I was struggling with many things, you can call it a meltdown or a readjustment or just a dry season, I really don’t care and I’ve stopped trying to classify it. It was a hard time. We all have those struggles, I’m confident I’m not alone in that admission. The fact is, that the world as I knew it was crashing down around me. I knew that I had God and that was a fact that I rested in every single moment during this time. I knew He was with me, even when I didn’t understand. It didn’t lessen the pain I was experiencing, and the tears came easy to me.

I made a worship playlist back then of my favorite songs to listen to as I roamed the parks and enjoyed watching the squirrels play. I chose carefully, I am picky when it comes to my worship music and I didn’t want anything that was annoying or too upbeat. I needed real and raw music. For whatever reason, I stumbled upon the song ‘Springtime’ by Chris Renzema. Every time it came on, I wanted to skip it, and I considered removing it from my playlist because I didn’t believe the words in it. It had too much hope for a new season, and the seasons seemed to loom before me as a threat, rather than a beacon of that hope.
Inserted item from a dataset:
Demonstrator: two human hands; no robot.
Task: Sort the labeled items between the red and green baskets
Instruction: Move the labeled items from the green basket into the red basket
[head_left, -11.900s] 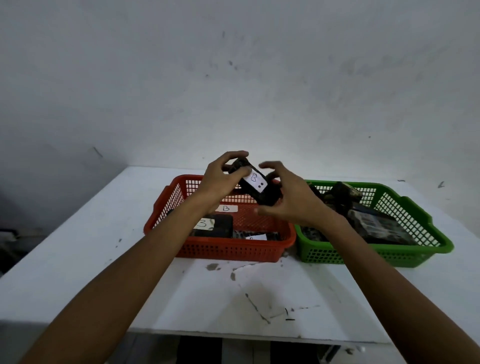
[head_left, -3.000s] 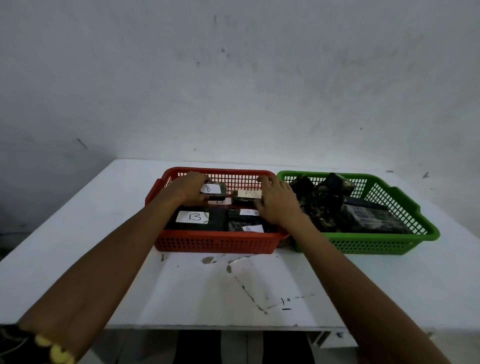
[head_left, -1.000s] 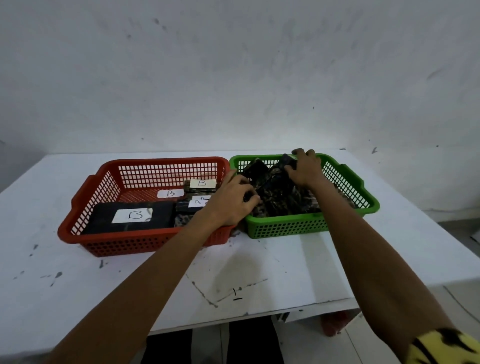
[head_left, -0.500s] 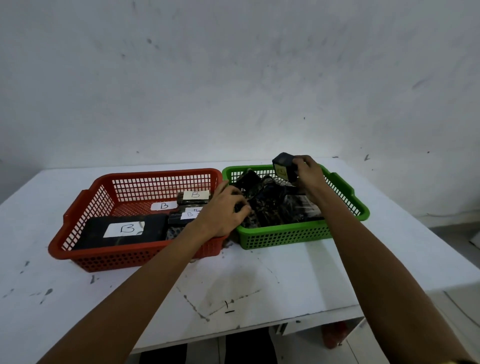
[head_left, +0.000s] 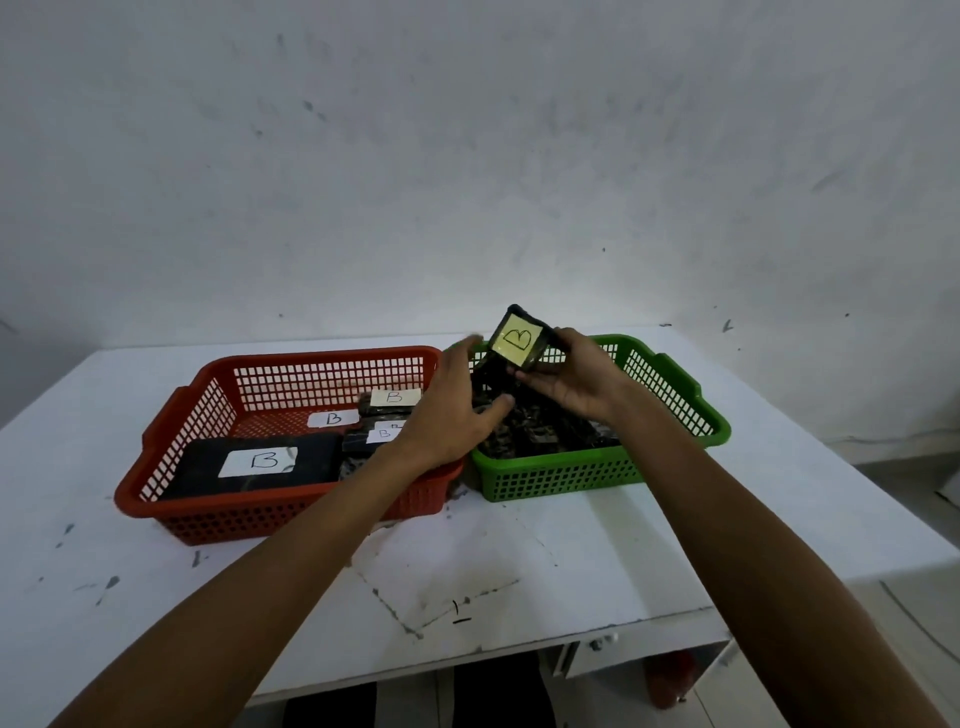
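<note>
Held item: small black block (head_left: 519, 340) with a pale yellow label marked "B"; label faces the camera; block is tilted, one corner pointing up.
Held item position: raised above the rear left part of the green basket (head_left: 670, 382), between both hands, clear of the pile below.
Right hand (head_left: 574, 382): grasps the black block; fingertips press its right and lower edges; palm faces left.
Left hand (head_left: 454, 402): fingers spread and curved just left of the block, thumb extended below it; whether the fingers touch the block cannot be told.
Green basket: perforated plastic, directly beneath the right hand; holds a pile of dark items (head_left: 540, 428) with mottled surfaces; no labels readable on them.
Red basket (head_left: 208, 395): perforated plastic, left of the left hand, its right wall just beside the green basket and passing under the left wrist.
Red basket contents: large flat black item (head_left: 311, 457) with a white "B" label at the front, well left of the left hand; smaller dark items (head_left: 387, 410) with white "B" labels toward the rear, just beside the left wrist.
Table (head_left: 519, 566): white, scuffed with dark marks; both forearms extend over its near edge.
Wall (head_left: 467, 156): pale, with scattered marks, behind both hands.
</note>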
I would hear the words, particularly this section of the song, and I didn’t really believe what Renzema was singing could be true. I kept listening still, and hoping beyond hope that someday it just might make sense, and that the hard season I was in would be ending.

You’re the living water
God, we thirst for you
The dry and the barren
Will flower and bloom
You’re the sun that’s shining
You restore my soul
The deeper you call us
Oh, the deeper we’ll goWe will sing a new song
‘Cause death is dead and gone with the winter

As I was reflecting on my day today, I turned on my worship playlist and the song came on. The song finally made sense to me. Even as I am aware that in our physical world here in Oregon we are in the deep days of Fall and edging closer to Winter every day, it’s starting to feel like Springtime in my inner world.

There hasn’t been a defined end to one season and the beginning of another in this case. I am still working through some things, but I see the hope of my soul being restored and God’s call for me to go deeper. I see the signs of growth, change, and new life; when a few months ago, there was dead and dry matter.

I have changed and been restored internally, and I am ready for the Springtime now. I am grateful for that fact. My hard season is mostly over, and I’ve learned a lot about myself during this time. God is faithful, His promises are true, and He has restored my soul and I have learned to go deeper as He has called me.